Мне так страшно. Я гуглю «заморозить яйцеклетки в Москве стоимость». Хотела делать зубы, а теперь – заморозить яйцеклетки, если они у меня ещё остались. Не знаю, есть ли у меня хоть что-то. Ни месячных, ни друзей, ни партнёра, ни мышц, ни эмали, ни денег на заморозку, ни комплекса витаминов B, A, E, ни железа, калия, магния, ни аппетита.


Я была на грани отчаяния, но ещё могла пойти в лес. Как там красиво – этот лес, полосатый, пятнистый, нужен мне рядом. Я добиралась до парка, где от заката до темноты гуляла по аллеям в поисках успокоения, способного заполнить внутреннюю бездонную пустоту. Я хотела вдоволь, как это делают поэты, наглядеться на небо. Щурить глаза. Созерцать облетающие листья. Вдохнуть запах прелой травы и сказать, что он прекрасен.

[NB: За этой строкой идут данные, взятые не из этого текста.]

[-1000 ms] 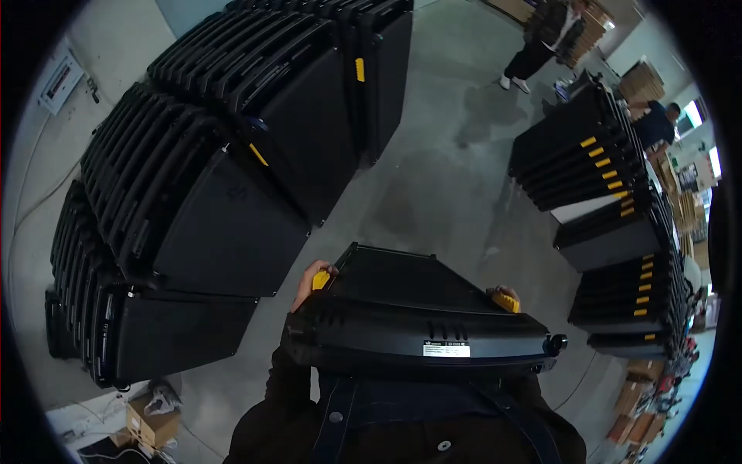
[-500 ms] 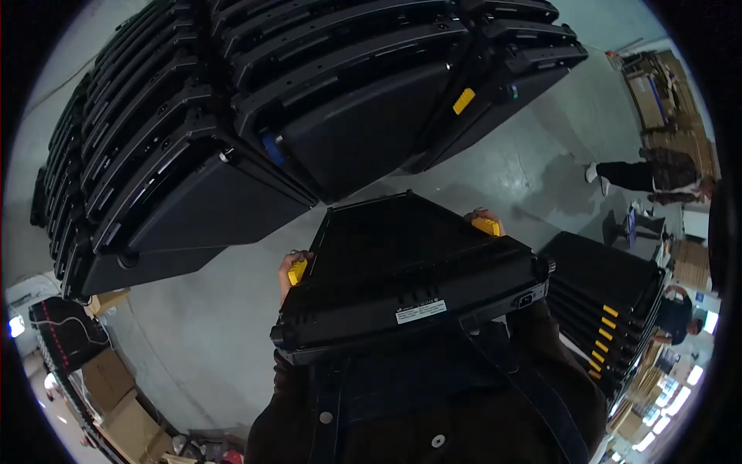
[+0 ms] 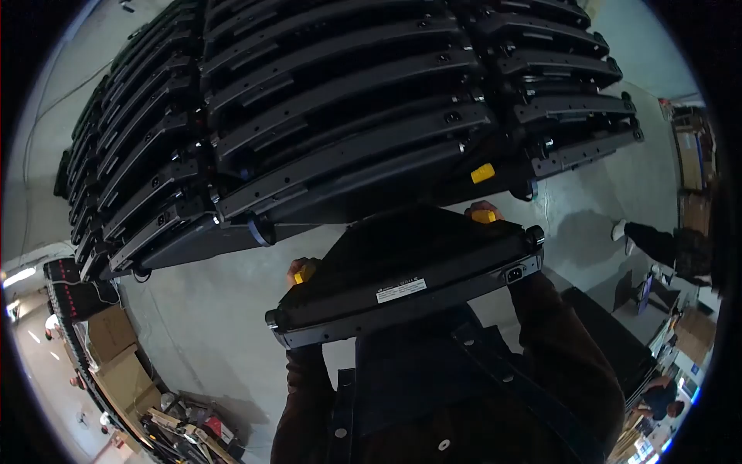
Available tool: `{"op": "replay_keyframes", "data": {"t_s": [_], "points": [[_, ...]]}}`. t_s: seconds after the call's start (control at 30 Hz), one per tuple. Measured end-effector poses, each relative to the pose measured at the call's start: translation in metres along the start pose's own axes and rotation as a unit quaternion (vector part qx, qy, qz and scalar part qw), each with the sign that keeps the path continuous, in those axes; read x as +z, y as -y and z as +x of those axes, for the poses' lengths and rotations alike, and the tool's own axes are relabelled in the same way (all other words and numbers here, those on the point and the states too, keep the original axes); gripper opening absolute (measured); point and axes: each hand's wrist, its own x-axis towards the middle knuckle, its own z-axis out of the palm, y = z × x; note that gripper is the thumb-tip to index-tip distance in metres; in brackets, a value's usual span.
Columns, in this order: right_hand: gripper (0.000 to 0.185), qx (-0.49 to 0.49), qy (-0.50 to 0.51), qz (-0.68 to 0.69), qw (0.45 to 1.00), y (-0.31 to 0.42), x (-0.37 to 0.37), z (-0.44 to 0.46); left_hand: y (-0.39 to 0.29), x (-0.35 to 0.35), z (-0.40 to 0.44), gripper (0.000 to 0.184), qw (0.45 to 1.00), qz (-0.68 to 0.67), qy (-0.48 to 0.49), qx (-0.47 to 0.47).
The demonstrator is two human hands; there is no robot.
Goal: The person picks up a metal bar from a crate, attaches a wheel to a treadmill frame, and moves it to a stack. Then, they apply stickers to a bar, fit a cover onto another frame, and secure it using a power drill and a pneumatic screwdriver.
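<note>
Between my hands is a flat black machine (image 3: 348,271) with a white label and a power socket on its near edge, and round black ends at its corners. My left hand (image 3: 297,268) is closed around its left side at a yellow grip (image 3: 306,273). At the right side, my right hand (image 3: 482,209) is closed at another yellow grip (image 3: 484,217). The machine is held in front of my torso. Its far end lies close below the stacked machines (image 3: 348,162); I cannot tell whether they touch.
Several similar black machines are stacked in columns ahead, one with a yellow grip (image 3: 482,172) showing. Another black stack (image 3: 607,329) stands at my right. Cardboard boxes (image 3: 110,331) are at the left. A person (image 3: 653,241) is at the far right, another (image 3: 662,398) lower right.
I have come closer to the stacks ahead, carrying the machine with both hands. Its far end now overlaps the stacks in view. The right-hand stack has slid lower in view.
</note>
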Motion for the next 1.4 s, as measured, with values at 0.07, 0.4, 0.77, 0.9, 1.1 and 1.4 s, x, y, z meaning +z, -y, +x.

Парк начинается засыпанной гравием дорогой. Он предстаёт передо мной дивно и неотвратимо с призрачными деревьями и вечерним блеском озера. Как из фильма, где действие происходит в штате Монтана, Мэн или Северная Каролина. Небо клубится, сизый туман стелется под ногами. Неоном светятся вывески кафе. Дым идёт вперемешку с запахом жареного мяса.

Я звоню маме, чтобы рассказать про очередную болячку. Мы до одурения долго говорим по телефону. Кроме неё, больше никто не станет слушать эту ерунду. Под шум деревьев мы беседуем об одном и том же – о моих пострадавших губах и рационе, дефиците витаминов и таблетках. О депрессии и ещё раз о депрессии. Она произносит слова, которые выводят меня из себя: «надо», «должна», «так нельзя» и «заканчивай». Это ранит меня на самом деле. Я бросаю трубку, но перезваниваю. Звонок нельзя считать завершённым, пока мы окончательно друг друга не изведём. Но стоит мне пойти навстречу, как она отдаляется. Я не злюсь, понимаю, что заслужила. Я столько времени отгораживалась, отталкивала её, обижала, что она не должна отвечать мне взаимностью по моей первой прихоти.

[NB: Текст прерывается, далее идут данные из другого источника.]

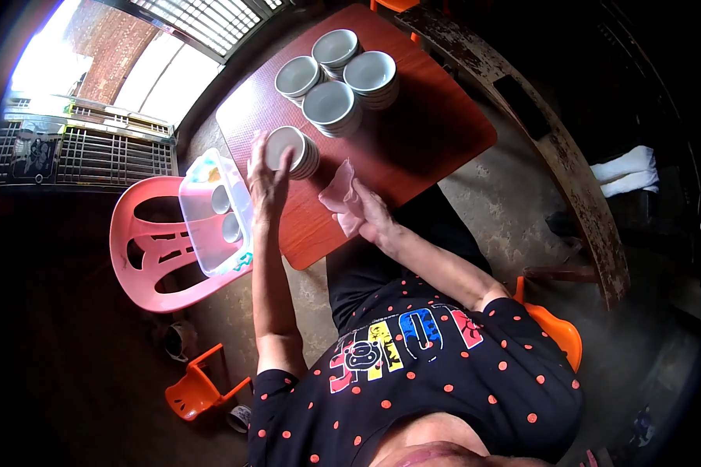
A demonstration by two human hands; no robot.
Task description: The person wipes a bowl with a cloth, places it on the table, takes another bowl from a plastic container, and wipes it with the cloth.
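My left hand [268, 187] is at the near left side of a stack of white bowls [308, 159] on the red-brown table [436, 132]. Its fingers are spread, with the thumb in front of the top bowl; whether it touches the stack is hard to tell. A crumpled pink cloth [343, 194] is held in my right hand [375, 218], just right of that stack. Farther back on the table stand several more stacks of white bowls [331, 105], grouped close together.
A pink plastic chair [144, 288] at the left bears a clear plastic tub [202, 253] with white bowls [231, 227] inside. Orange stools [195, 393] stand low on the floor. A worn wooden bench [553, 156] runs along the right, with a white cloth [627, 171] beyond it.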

Никогда раньше я не подмечала за собой магического мышления, а, оказывается, оно расцвело пышным цветом. Мама вяжет мне жилет. Я нашла в интернете модель с ярким рисунком из кактусов, а мама купила разноцветную пряжу. Кажется, совсем скоро он будет готов. Я внушила себе, что, когда она закончит вязать, я надену его, и моя болезнь пройдёт, как страшный сон. Буду носить его не снимая, а он будет меня оберегать. Буду носить его, даже если он будет некрасивым. Мы будем со смехом вспоминать мои болячки. Я его уже люблю, уже скучаю по нему, как будто ждала его всю жизнь.


Разговор и лесополоса уводят меня так далеко, что я оказываюсь абсолютно дезориентирована.